**Work to be completed**
For each line below, print it again exactly as shown.

**Information**
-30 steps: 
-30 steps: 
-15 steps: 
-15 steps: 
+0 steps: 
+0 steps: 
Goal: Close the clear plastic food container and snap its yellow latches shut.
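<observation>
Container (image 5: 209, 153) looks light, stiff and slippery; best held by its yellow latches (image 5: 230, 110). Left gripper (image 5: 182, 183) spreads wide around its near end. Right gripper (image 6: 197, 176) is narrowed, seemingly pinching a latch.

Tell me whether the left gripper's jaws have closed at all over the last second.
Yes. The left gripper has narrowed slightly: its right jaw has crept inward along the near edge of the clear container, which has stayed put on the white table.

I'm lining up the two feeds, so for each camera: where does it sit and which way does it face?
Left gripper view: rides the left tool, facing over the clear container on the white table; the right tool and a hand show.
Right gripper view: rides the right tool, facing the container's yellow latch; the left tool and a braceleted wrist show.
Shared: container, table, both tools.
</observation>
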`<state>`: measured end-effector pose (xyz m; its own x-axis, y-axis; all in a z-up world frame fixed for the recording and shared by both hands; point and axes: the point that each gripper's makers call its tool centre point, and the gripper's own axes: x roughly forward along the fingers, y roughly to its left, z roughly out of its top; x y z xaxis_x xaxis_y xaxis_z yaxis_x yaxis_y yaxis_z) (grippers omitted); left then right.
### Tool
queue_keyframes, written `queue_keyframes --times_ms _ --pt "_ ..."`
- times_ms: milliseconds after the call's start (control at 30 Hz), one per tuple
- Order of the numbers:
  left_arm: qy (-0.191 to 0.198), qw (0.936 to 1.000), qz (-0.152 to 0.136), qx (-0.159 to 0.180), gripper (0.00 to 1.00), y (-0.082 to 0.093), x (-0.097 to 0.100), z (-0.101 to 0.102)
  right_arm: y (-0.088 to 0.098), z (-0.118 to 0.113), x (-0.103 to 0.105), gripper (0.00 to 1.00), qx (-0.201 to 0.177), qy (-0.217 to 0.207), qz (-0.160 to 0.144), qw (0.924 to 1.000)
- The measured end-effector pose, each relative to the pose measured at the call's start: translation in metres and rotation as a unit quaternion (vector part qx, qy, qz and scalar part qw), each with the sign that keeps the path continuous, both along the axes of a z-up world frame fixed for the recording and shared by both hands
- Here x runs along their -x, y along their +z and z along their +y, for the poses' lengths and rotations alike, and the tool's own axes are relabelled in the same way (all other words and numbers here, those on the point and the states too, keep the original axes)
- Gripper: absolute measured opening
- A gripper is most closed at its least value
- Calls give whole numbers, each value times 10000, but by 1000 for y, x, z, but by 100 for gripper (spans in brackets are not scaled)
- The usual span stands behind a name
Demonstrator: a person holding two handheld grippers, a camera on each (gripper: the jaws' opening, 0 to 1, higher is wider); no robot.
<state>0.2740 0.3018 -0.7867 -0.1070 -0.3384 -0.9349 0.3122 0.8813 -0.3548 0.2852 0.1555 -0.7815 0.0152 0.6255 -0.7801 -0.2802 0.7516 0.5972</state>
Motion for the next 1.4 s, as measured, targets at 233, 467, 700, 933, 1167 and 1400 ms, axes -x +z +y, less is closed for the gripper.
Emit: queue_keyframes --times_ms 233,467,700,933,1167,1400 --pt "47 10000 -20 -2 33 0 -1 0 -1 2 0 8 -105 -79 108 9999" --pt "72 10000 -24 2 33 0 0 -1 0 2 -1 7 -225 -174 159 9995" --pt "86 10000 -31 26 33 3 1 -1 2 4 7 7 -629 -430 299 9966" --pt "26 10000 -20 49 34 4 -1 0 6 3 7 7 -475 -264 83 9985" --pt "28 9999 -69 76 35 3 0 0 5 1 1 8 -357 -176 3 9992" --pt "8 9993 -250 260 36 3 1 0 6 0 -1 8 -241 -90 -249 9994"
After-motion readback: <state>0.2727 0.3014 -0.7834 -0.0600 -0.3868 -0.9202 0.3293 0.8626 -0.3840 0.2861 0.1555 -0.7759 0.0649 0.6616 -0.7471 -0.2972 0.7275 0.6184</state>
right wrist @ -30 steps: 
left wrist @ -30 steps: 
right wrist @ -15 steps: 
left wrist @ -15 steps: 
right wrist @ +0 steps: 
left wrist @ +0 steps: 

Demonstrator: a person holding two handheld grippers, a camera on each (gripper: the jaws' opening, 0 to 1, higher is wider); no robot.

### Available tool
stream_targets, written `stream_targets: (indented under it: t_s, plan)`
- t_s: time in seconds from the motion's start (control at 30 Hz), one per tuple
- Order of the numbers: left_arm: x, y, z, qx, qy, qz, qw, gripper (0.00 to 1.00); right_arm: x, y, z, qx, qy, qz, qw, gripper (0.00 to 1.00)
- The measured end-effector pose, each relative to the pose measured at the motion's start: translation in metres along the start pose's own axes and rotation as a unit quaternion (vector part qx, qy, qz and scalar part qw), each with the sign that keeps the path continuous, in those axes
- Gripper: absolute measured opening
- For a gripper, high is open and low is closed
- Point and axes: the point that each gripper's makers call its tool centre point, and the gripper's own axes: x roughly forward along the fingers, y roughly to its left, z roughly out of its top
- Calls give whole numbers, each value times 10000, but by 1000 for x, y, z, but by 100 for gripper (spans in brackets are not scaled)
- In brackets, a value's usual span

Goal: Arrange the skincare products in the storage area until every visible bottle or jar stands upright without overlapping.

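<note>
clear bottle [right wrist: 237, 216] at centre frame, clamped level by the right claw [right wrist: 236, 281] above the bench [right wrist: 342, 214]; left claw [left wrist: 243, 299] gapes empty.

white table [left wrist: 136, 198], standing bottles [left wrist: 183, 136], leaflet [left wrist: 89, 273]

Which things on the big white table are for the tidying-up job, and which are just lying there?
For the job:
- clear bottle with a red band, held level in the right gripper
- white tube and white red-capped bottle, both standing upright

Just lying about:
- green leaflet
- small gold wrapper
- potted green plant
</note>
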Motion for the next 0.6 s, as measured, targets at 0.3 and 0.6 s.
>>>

**Solved problem**
-30 steps: 
-30 steps: 
-15 steps: 
-15 steps: 
+0 steps: 
+0 steps: 
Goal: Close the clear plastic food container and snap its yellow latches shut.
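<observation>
Container (image 5: 209, 153) looks light, stiff and slippery; best held by its yellow latches (image 5: 230, 110). Left gripper (image 5: 182, 183) spreads wide around its near end. Right gripper (image 6: 197, 176) is narrowed, seemingly pinching a latch.

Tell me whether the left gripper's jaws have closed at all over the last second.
Yes. The left gripper has narrowed slightly: its right jaw has crept inward along the near edge of the clear container, which has stayed put on the white table.

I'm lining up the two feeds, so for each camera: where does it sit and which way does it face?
Left gripper view: rides the left tool, facing over the clear container on the white table; the right tool and a hand show.
Right gripper view: rides the right tool, facing the container's yellow latch; the left tool and a braceleted wrist show.
Shared: container, table, both tools.
</observation>
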`<state>`: measured end-effector pose (xyz m; its own x-axis, y-axis; all in a z-up world frame fixed for the recording and shared by both hands; point and axes: the point that each gripper's makers call its tool centre point, and the gripper's own axes: x roughly forward along the fingers, y roughly to its left, z roughly out of its top; x y z xaxis_x xaxis_y xaxis_z yaxis_x yaxis_y yaxis_z) (grippers omitted); left then right.
### Tool
queue_keyframes, written `queue_keyframes --times_ms _ --pt "_ ..."`
- times_ms: milliseconds after the call's start (control at 30 Hz), one per tuple
- Order of the numbers:
  left_arm: qy (-0.191 to 0.198), qw (0.936 to 1.000), qz (-0.152 to 0.136), qx (-0.159 to 0.180), gripper (0.00 to 1.00), y (-0.082 to 0.093), x (-0.097 to 0.100), z (-0.101 to 0.102)
  right_arm: y (-0.088 to 0.098), z (-0.118 to 0.113), x (-0.103 to 0.105), gripper (0.00 to 1.00), qx (-0.201 to 0.177), qy (-0.217 to 0.207), qz (-0.160 to 0.144), qw (0.924 to 1.000)
- The measured end-effector pose, each relative to the pose measured at the call's start: translation in metres and rotation as a unit quaternion (vector part qx, qy, qz and scalar part qw), each with the sign that keeps the path continuous, both along the axes of a z-up world frame fixed for the recording and shared by both hands
- Here x runs along their -x, y along their +z and z along their +y, for the poses' lengths and rotations alike, and the tool's own axes are relabelled in the same way (all other words and numbers here, those on the point and the states too, keep the original axes)
- Gripper: absolute measured opening
- A gripper is most closed at its least value
- Calls give whole numbers, each value times 10000, but by 1000 for y, x, z, but by 100 for gripper (spans in brackets are not scaled)
- The usual span stands behind a name
Demonstrator: a person holding two handheld grippers, a camera on each (gripper: the jaws' opening, 0 to 1, higher is wider); no robot.
<state>0.2740 0.3018 -0.7867 -0.1070 -0.3384 -0.9349 0.3122 0.8813 -0.3548 0.2852 0.1555 -0.7815 0.0152 0.6255 -0.7801 -0.2802 0.7516 0.5972</state>
Motion for the next 1.4 s, as measured, targets at 233, 467, 700, 933, 1167 and 1400 ms, axes -x +z +y, less is closed for the gripper.
Emit: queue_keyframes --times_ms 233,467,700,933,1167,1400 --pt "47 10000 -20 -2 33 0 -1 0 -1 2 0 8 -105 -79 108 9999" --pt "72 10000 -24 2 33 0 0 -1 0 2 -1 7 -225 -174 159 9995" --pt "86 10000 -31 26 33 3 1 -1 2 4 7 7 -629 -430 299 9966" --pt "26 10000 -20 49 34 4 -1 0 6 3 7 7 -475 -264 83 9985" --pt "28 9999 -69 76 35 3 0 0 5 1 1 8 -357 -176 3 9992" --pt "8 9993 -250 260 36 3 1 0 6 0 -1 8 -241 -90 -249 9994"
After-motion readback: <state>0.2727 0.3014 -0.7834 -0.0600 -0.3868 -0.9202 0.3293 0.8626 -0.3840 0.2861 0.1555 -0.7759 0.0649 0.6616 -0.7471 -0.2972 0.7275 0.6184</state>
right wrist @ -30 steps: 
left wrist @ -30 steps: 
right wrist @ -15 steps: 
left wrist @ -15 steps: 
right wrist @ +0 steps: 
left wrist @ +0 steps: 

Demonstrator: a person holding two handheld grippers, a camera on each (gripper: the jaws' opening, 0 to 1, higher is wider); no robot.

### Available tool
stream_targets, written `stream_targets: (indented under it: t_s, plan)`
- t_s: time in seconds from the motion's start (control at 30 Hz), one per tuple
- Order of the numbers: left_arm: x, y, z, qx, qy, qz, qw, gripper (0.00 to 1.00); right_arm: x, y, z, qx, qy, qz, qw, gripper (0.00 to 1.00)
- The measured end-effector pose, each relative to the pose measured at the motion's start: translation in metres along the start pose's own axes and rotation as a unit quaternion (vector part qx, qy, qz and scalar part qw), each with the sign that keeps the path continuous, in those axes
- Gripper: absolute measured opening
- For a gripper, high is open and low is closed
- Point and axes: the point that each gripper's makers call its tool centre point, and the gripper's own axes: x roughly forward along the fingers, y roughly to its left, z roughly out of its top
- Calls give whole numbers, each value times 10000, but by 1000 for x, y, z, but by 100 for gripper (spans in brackets are not scaled)
- In brackets, a value's usual span

Goal: Arrange the skincare products in the storage area until every visible bottle or jar stands upright without overlapping.

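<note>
clear bottle [right wrist: 237, 216] at centre frame, clamped level by the right claw [right wrist: 236, 281] above the bench [right wrist: 342, 214]; left claw [left wrist: 243, 299] gapes empty.

white table [left wrist: 136, 198], standing bottles [left wrist: 183, 136], leaflet [left wrist: 89, 273]

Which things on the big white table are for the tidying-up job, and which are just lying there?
For the job:
- clear bottle with a red band, held level in the right gripper
- white tube and white red-capped bottle, both standing upright

Just lying about:
- green leaflet
- small gold wrapper
- potted green plant
</note>
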Motion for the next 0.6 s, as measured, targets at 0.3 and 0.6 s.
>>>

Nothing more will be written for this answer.